- [Provided data]:
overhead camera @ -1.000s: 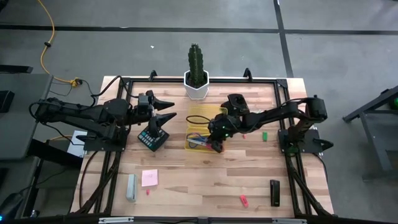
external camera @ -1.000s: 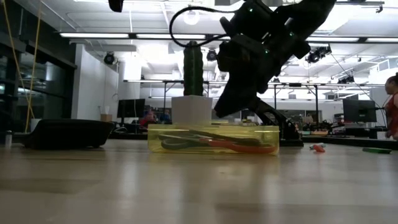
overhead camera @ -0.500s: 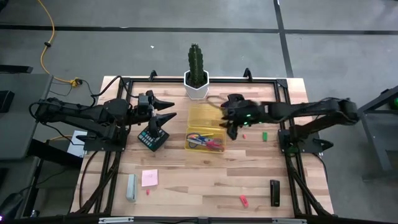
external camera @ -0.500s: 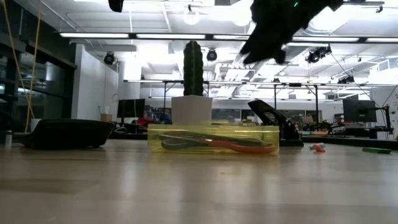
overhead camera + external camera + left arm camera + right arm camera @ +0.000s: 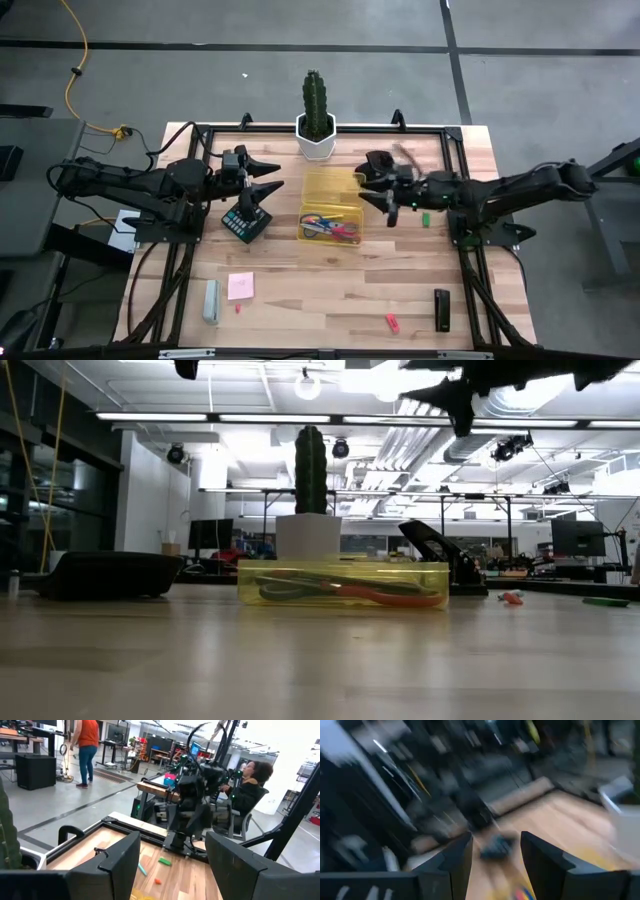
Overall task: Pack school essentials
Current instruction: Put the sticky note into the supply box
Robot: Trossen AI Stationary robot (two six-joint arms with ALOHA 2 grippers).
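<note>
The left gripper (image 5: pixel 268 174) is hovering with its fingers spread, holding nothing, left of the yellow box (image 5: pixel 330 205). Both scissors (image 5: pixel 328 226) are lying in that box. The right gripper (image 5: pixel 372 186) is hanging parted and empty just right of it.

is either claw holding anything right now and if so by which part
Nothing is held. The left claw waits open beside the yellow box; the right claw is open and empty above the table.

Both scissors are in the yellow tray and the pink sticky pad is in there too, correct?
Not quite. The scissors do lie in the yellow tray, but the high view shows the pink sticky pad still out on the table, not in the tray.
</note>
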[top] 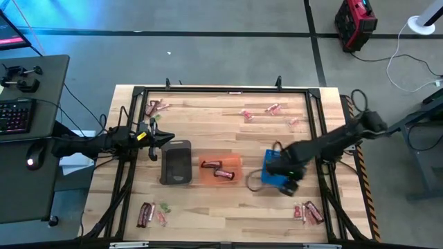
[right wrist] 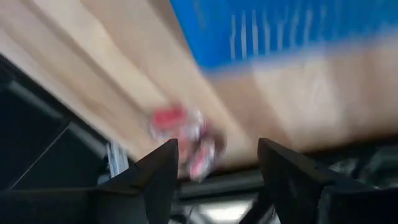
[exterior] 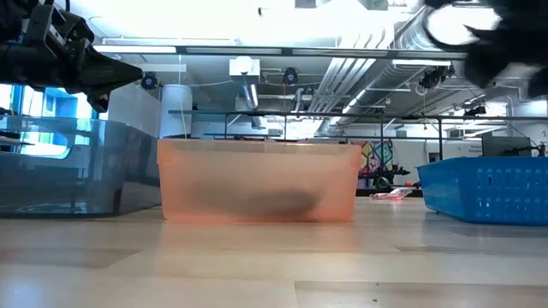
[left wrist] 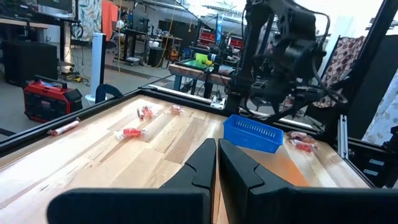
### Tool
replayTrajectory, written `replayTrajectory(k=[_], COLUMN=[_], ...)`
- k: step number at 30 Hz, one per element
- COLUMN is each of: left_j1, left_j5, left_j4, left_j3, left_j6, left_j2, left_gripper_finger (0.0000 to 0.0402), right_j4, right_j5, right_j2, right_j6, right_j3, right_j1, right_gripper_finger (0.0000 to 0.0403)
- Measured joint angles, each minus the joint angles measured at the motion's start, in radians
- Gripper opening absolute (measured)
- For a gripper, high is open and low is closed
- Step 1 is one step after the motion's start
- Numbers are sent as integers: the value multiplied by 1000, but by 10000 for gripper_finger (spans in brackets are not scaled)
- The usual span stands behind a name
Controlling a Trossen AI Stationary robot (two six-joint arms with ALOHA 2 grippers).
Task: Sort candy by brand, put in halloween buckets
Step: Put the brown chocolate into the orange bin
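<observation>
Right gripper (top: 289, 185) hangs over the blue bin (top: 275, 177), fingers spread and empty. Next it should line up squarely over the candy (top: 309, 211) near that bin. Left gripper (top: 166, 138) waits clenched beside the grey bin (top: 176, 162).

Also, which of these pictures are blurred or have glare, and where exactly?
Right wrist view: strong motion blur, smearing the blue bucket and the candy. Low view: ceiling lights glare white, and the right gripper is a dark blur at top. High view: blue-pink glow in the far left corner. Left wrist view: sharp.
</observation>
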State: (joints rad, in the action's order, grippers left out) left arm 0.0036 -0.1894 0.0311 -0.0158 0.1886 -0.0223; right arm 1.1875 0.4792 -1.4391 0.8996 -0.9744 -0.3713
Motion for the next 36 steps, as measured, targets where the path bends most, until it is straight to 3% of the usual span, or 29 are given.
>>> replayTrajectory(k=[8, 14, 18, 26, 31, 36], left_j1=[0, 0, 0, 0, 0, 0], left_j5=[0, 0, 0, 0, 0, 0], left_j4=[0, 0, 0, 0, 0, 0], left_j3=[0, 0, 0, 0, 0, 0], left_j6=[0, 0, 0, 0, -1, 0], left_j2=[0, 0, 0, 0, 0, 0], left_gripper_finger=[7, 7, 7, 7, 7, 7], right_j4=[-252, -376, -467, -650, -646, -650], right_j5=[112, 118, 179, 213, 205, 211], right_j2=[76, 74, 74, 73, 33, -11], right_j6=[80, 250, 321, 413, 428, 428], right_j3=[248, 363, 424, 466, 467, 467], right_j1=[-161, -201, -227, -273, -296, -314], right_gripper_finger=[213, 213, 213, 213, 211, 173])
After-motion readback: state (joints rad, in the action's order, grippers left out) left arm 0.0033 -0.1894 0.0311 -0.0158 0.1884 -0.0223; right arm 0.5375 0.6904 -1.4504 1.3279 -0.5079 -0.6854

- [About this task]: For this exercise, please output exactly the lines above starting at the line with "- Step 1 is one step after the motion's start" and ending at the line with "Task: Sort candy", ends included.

- [Exercise solution]:
- Step 1 is one step after the motion's start
- Numbers are sent as integers: the value multiplied by 1000, but by 10000 for gripper_finger (spans in brackets are not scaled)
- The usual span stands behind a name
Controlling a Trossen AI Stationary robot (two six-joint arms with ALOHA 2 grippers).
Task: Sort candy by brand, put in halloween buckets

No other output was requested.